WORK REQUIRED: Only one portion of the data is to be written out: from the line bearing "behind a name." through the line bearing "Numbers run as". Write it exactly as it appears.

==== COLLECTED DATA

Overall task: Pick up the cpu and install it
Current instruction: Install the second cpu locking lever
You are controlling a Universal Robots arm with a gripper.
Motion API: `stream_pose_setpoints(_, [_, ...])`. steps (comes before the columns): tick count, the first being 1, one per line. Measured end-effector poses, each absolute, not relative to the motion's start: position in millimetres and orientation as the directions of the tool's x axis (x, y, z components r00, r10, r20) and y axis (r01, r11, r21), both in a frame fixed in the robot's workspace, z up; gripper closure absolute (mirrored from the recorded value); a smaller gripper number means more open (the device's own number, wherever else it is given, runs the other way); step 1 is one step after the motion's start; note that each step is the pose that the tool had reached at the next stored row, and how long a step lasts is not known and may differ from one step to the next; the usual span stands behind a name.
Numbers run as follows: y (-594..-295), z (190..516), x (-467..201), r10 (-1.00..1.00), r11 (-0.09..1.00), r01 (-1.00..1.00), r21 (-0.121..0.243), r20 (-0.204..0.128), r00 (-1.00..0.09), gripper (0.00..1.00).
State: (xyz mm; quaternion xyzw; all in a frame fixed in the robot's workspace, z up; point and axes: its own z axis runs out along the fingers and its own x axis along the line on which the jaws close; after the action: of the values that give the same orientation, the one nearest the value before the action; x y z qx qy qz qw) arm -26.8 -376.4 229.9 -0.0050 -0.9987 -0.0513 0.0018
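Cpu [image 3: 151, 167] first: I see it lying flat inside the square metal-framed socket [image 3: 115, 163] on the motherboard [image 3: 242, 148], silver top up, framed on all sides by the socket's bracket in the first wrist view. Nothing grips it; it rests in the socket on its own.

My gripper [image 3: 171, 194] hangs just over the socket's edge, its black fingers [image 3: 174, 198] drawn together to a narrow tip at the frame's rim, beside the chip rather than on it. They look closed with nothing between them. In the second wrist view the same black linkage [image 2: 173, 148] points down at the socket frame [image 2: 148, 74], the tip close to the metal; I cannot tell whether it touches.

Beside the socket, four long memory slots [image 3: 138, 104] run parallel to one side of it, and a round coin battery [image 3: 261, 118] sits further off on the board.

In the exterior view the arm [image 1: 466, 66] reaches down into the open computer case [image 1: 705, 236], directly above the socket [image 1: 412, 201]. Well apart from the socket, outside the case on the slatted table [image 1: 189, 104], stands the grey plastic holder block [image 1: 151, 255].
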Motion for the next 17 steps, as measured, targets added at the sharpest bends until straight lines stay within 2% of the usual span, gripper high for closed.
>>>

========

WRITTEN ANSWER:
Motion API: `stream_pose_setpoints(_, [_, ...])`. steps (comes before the columns): tick count, the first being 1, one per line. Measured end-effector poses, each absolute, not relative to the motion's start: position in millimetres and orientation as the directions of the tool's x axis (x, y, z components r00, r10, r20) and y axis (r01, r11, r21), both in a frame fixed in the robot's workspace, z up; gripper closure absolute (mirrored from the recorded value); a smaller gripper number means more open (the device's own number, wherever else it is given, runs the other way); step 1 is one step after the motion's start; note that each step is the pose that the tool had reached at the next stored row, and how long a step lasts is not known and may differ from one step to the next; the usual span stands behind a name.
Numbers run as follows: y (-594..-295), z (190..516), x (-467..201), r10 (-1.00..1.00), r11 (-0.09..1.00), r01 (-1.00..1.00), r21 (-0.121..0.243), r20 (-0.204..0.128), r00 (-1.00..0.09), gripper (0.00..1.00).

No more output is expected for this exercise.